"Satria!"
Pemuda jangkung tipis yang dipanggil namanya itu seketika berdiri tegak menoleh ke arah suara lembut merdu seorang Dara.
Namun ternyata, Dara tidak datang sendiri. Ada seorang pria berdiri di samping Dara. Pria tampan yang berdandan rapi dan klimis. Sangat jauh berbeda dengan Satria yang berpenampilan urakan dengan rambut ikal gondrongnya yang terurai tak beraturan.
Sudah satu tahun Satria berpacaran dengan Dara. Teman satu kampus namun beda jurusan itulah yang selalu menjadi penyemangat Satria dikala hatinya penat dengan tugas-tugas kampus yang bejibun.
"Dar,..."
"Kenalin, ini Wildan. Dia, calon tunanganku, Sat!"
"Wha what? Apa gue ga salah dengar nih?"
Sontak saja netra Satria terbelalak. Ia berharap, semoga indera pendengarannya sedang kosleting.
Bola mata Dara menatap Satria serius. Kini anggukan kepala gadis itu menjadi penguat kalau telinganya tidak salah dengar.

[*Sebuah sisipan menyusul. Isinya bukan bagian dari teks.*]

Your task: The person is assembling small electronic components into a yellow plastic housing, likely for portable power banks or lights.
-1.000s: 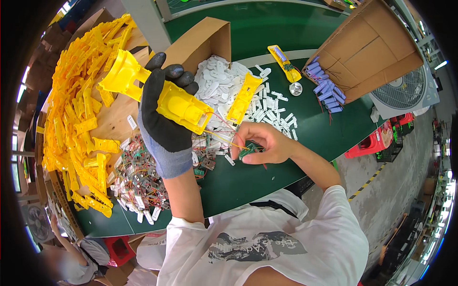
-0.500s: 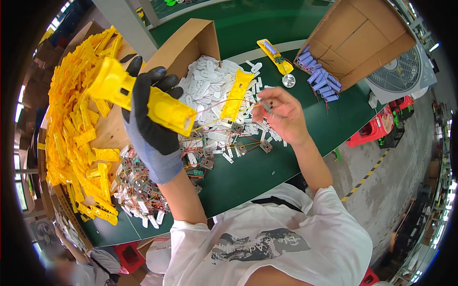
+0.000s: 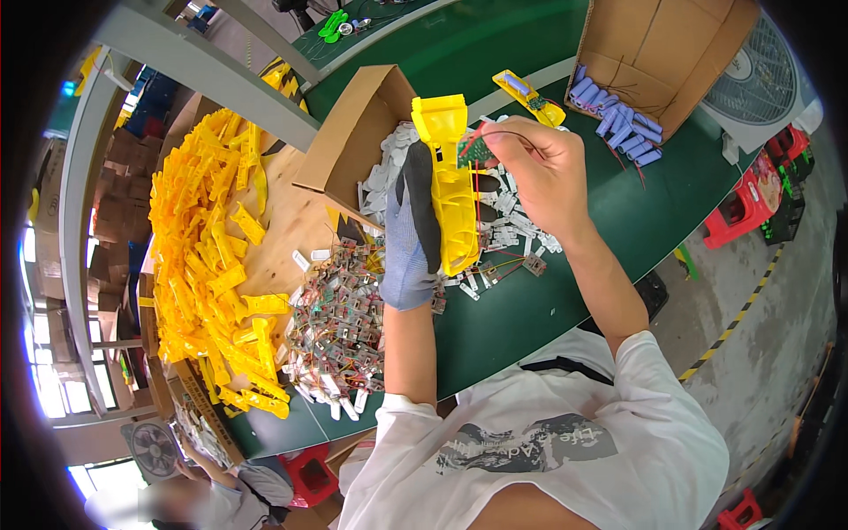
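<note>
Noted from the floor: the green bench (image 3: 495, 331) is heavily stocked along its left and back edges, while its front edge shows bare surface. Over its middle, the person's gloved left hand (image 3: 411, 225) has its fingers wrapped around a yellow plastic housing (image 3: 453, 208), hollow side up. The bare right hand (image 3: 549, 181) pinches a green circuit board (image 3: 475, 152) with red wires between thumb and fingers, at the housing's upper part; contact between the two cannot be confirmed. At the bench's left end, yellow housings (image 3: 212, 265) are heaped on a wooden board (image 3: 287, 208); wired modules (image 3: 340, 305) lie between that heap and the front edge. White plastic pieces (image 3: 389, 172) spill from a cardboard box (image 3: 340, 146) toward the back edge. Near the right end, purple cylindrical cells (image 3: 632, 132) sit at the mouth of a tilted carton (image 3: 662, 40), a fan (image 3: 751, 79) behind. Beyond are a red stool (image 3: 738, 210) and a concrete floor (image 3: 698, 291) marked with yellow-and-black tape (image 3: 733, 314). A co-worker (image 3: 234, 499) occupies the area past the left front corner.
</note>
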The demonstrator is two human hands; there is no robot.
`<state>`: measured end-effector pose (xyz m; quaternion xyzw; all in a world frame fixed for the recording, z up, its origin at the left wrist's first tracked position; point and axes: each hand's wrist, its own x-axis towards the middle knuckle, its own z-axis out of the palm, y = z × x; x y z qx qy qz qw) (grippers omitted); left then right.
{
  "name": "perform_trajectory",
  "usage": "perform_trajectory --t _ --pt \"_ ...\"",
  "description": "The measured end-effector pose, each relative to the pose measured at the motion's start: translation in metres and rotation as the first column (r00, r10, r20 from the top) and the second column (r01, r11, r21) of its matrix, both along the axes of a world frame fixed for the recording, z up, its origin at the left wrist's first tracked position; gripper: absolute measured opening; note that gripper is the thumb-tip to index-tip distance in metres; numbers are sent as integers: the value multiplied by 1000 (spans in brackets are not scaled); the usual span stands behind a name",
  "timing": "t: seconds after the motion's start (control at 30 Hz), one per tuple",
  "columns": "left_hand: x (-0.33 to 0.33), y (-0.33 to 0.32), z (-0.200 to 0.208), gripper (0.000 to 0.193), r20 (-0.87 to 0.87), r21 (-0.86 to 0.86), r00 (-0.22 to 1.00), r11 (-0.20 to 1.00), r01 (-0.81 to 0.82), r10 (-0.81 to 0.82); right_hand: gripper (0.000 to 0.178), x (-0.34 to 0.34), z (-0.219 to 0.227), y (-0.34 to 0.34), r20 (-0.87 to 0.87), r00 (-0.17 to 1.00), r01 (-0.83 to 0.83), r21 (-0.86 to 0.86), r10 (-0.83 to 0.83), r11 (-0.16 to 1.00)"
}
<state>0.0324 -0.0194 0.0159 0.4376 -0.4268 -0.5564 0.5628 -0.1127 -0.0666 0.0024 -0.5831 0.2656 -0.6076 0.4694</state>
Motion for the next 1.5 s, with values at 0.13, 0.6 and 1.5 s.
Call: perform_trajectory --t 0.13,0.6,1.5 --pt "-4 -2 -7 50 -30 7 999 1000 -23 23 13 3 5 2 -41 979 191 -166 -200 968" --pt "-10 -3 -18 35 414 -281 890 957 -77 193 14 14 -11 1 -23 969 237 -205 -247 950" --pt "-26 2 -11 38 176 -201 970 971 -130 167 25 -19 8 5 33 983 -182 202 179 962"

"Dar..., maksudnya apa ini?" tanya Satria tergagap.
"Maaf, Satria. Seperti yang kamu ketahui,... Papa tidak menyukai hubungan kita ke arah yang lebih serius lagi karena... Minggu depan Aku akan bertunangan dengan Wildan."
"A_pa???"
Lemas lutut Satria.
Dara memberinya kabar yang buruk. Bahkan lebih buruk dari kabar Pak Toha dosen yang mengumumkan nilai IP-nya yang anjlok dan harus dikejar dengan menambah nilai satuan kredit semester di semester berikutnya.
Satria masih blank ketika Dara dan pria dikenalkan sebagai calon tunangannya itu beranjak pergi.
"Dara, tunggu!"
Satria baru tersadar dan mengejar Dara.
"Lalu, hubungan kita?"
"Ya otomatis putus lah, Satria!" jawaban yang membagongkan. Satria hanya cengo menatap Dara yang kembali lanjutkan langkah.
"Hahh? Putus? Jadi, kita... putus?"
Satria bergumam pada dirinya sendiri. Masih bingung meskipun tidak langsung oleng.
Setahun bersama Dara, adalah pengalaman berpacaran yang luar biasa baginya.
Berboncengan mesra di atas motor bebek butut hadiah kelulusannya sekolah menengah atas dan tertawa cekikikan dibawah derasnya hujan yang mengguyur kota.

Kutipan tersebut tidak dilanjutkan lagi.